■ Task instructions ■
Only a number is expected here: the count of lines in this data where "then" occurs.

───── Records to process

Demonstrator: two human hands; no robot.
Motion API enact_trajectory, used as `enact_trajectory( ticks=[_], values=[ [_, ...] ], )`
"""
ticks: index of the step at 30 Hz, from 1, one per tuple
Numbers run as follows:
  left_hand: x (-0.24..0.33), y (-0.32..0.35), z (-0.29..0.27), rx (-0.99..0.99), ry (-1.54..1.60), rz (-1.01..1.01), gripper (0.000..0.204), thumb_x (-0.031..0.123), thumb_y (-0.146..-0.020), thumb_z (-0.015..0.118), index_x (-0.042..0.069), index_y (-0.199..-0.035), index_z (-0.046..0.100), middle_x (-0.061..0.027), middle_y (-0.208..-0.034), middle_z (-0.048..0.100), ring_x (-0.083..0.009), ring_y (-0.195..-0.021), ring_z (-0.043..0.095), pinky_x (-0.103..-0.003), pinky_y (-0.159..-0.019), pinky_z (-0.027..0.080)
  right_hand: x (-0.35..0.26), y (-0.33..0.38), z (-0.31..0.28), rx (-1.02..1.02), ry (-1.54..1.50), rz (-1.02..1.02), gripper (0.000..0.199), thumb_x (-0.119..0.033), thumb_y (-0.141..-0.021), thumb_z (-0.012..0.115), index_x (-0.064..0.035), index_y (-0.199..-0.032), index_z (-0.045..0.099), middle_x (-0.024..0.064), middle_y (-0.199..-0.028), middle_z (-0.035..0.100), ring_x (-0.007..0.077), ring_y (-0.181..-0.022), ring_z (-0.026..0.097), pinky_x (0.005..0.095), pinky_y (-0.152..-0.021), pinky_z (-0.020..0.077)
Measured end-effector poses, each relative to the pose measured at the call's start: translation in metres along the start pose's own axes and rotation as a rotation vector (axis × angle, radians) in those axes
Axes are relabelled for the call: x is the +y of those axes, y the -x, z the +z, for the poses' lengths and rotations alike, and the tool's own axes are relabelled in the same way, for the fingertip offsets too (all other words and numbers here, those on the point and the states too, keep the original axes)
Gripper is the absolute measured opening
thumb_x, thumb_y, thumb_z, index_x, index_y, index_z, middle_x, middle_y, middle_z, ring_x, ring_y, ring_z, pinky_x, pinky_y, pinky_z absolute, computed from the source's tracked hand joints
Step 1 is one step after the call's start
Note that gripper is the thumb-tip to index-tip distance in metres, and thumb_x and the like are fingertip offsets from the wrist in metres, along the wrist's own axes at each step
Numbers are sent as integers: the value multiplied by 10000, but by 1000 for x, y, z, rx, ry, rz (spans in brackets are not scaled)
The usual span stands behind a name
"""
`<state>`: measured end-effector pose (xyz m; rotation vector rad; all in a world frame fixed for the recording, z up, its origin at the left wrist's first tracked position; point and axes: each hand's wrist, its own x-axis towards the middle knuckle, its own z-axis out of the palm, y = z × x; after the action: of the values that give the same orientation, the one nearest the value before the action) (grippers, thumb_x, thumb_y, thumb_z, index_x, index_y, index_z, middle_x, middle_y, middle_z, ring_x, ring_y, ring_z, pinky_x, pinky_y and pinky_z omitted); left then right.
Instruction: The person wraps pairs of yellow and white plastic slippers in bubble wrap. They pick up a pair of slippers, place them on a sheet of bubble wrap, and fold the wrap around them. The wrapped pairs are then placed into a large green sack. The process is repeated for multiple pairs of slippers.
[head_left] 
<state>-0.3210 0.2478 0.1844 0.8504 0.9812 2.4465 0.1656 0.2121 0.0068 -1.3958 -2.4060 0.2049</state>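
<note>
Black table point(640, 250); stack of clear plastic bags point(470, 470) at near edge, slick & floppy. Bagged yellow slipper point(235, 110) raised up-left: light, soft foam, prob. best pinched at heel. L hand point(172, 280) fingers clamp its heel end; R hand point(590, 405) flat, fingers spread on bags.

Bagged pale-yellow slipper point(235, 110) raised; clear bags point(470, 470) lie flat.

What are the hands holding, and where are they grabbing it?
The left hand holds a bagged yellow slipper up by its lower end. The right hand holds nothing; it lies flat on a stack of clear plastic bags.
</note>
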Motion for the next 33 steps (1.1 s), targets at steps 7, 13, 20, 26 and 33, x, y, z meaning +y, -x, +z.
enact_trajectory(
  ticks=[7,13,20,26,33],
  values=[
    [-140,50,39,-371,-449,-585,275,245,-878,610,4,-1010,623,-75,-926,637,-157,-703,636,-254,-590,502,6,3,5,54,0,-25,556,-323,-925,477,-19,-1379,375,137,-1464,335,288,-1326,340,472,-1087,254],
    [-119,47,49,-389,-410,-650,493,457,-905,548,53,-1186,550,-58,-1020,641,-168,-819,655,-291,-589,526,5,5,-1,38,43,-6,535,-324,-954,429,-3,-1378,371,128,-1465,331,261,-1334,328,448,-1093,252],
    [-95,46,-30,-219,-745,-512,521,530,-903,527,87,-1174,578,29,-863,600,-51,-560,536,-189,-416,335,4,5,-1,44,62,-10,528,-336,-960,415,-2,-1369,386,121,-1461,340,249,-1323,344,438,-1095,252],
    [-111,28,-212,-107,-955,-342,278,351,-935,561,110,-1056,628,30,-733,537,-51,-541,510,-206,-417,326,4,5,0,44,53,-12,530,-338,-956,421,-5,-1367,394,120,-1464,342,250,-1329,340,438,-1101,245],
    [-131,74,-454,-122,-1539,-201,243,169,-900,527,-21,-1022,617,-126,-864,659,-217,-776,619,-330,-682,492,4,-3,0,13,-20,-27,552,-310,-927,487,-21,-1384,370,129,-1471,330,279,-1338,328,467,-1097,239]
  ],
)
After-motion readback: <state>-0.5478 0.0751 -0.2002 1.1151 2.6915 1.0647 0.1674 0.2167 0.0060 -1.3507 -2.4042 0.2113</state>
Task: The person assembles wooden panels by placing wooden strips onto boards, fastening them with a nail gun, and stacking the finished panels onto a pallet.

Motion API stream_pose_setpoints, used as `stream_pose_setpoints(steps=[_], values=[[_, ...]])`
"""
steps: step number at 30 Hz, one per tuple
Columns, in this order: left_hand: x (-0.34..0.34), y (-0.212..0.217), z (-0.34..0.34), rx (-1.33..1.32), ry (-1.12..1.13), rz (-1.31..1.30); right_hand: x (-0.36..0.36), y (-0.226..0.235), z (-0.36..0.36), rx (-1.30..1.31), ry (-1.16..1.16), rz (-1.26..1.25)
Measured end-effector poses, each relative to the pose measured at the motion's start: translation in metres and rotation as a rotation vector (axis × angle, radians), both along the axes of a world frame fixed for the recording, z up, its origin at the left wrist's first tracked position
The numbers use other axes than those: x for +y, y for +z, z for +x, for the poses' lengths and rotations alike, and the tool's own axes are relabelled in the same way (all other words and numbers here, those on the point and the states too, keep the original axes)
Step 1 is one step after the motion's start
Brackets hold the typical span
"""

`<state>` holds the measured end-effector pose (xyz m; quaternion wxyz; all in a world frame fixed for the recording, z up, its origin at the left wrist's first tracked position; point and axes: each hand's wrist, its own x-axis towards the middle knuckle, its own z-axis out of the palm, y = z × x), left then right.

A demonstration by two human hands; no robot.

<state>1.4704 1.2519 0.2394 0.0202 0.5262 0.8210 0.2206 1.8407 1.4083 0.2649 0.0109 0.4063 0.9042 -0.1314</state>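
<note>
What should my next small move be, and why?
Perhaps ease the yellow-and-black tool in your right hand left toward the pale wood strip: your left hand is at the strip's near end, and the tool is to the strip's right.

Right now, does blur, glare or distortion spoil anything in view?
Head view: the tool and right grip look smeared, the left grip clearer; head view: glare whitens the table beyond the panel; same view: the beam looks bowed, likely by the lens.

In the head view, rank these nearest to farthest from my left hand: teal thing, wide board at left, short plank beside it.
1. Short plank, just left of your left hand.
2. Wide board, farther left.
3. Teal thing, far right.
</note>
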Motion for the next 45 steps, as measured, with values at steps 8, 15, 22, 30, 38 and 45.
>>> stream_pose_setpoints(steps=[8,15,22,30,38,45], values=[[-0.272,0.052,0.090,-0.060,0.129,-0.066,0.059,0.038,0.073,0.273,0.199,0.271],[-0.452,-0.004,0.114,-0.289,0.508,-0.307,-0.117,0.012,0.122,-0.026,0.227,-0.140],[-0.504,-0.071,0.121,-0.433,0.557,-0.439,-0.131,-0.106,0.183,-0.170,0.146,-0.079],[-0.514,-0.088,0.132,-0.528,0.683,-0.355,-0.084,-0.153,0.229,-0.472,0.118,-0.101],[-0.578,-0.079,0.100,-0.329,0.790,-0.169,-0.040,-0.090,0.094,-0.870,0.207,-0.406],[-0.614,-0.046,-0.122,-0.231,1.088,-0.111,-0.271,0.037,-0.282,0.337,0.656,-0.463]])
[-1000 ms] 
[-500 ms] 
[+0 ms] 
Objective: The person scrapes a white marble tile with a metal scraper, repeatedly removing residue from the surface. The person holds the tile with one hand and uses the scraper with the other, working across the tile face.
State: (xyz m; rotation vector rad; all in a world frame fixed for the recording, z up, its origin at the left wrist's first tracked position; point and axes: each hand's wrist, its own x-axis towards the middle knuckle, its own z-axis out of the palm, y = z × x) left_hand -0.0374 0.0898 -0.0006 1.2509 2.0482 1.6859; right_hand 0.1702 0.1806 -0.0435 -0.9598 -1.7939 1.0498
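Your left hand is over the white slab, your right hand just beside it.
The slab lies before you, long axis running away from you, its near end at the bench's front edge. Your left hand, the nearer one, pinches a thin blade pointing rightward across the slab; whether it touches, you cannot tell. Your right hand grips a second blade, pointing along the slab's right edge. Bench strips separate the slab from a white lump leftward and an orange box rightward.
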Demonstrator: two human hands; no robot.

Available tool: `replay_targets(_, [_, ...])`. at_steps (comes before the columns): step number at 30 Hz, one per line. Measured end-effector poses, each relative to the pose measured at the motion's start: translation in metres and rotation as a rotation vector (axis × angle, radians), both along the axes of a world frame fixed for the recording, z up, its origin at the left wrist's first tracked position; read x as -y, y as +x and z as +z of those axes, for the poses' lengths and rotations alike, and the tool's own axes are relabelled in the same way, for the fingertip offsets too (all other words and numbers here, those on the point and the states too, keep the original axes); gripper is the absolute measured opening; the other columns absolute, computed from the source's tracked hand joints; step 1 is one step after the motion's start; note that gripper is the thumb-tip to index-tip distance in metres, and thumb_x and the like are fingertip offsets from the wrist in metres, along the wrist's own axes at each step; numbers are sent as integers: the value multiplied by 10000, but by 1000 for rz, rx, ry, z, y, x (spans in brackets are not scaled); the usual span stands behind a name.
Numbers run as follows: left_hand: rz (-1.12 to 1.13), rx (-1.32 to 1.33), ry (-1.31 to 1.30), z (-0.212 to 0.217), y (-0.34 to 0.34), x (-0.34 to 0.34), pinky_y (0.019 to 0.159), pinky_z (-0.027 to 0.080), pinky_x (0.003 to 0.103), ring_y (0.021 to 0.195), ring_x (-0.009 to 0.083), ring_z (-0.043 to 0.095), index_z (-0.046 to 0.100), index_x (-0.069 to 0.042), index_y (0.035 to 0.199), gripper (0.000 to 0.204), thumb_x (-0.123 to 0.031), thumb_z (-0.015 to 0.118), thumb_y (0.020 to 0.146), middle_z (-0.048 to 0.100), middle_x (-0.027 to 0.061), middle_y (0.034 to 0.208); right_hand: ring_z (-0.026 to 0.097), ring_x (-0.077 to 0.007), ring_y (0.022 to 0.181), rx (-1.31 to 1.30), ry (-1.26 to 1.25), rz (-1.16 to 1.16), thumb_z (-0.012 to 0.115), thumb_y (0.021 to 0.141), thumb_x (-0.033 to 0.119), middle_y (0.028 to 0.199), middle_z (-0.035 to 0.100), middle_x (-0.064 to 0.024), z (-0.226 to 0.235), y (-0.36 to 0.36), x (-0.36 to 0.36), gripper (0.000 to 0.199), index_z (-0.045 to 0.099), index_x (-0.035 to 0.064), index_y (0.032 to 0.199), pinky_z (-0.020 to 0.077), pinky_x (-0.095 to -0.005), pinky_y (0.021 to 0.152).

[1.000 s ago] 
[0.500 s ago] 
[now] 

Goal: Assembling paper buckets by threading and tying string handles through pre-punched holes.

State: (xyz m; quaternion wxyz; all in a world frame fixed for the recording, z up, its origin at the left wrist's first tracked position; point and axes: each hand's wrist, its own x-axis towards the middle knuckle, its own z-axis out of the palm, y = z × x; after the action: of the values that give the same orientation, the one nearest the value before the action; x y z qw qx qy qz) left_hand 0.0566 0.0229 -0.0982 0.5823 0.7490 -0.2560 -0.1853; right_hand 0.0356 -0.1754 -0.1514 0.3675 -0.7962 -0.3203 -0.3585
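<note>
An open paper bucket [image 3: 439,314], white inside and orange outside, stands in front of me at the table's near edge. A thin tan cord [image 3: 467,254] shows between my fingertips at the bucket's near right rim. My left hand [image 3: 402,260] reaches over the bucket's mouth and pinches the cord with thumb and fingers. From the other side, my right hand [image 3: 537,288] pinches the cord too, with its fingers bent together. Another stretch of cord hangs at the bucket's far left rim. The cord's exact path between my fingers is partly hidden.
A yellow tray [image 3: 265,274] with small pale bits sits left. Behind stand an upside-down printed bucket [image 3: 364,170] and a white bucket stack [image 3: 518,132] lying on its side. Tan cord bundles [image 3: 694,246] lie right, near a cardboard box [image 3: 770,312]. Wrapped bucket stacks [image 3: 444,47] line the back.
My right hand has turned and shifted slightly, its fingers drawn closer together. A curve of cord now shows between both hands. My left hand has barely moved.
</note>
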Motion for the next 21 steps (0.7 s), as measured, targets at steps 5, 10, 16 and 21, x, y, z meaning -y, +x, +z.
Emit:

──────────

■ The answer ■
3